— TASK OBJECTIVE —
For this exercise, retype all the data exactly and exclude every image.

##############################

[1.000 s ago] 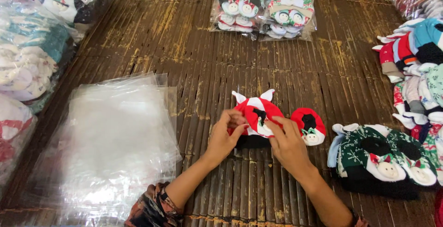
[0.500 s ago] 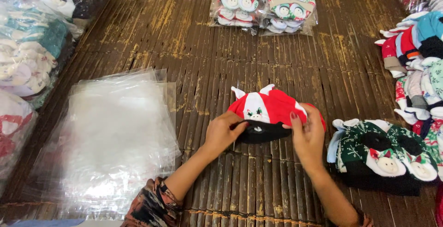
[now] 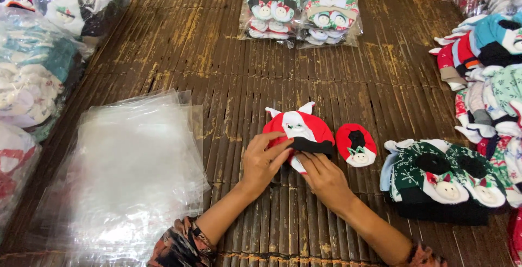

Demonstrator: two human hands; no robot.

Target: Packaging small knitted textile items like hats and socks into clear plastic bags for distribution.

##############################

— ANSWER TO THIS TASK —
[1.000 s ago] 
[0.500 s ago] 
[now] 

Demonstrator: two human hands; no robot.

Target: Packaging small knitted textile items like hats and socks into clear plastic bags for distribution.

This output requires no further additions.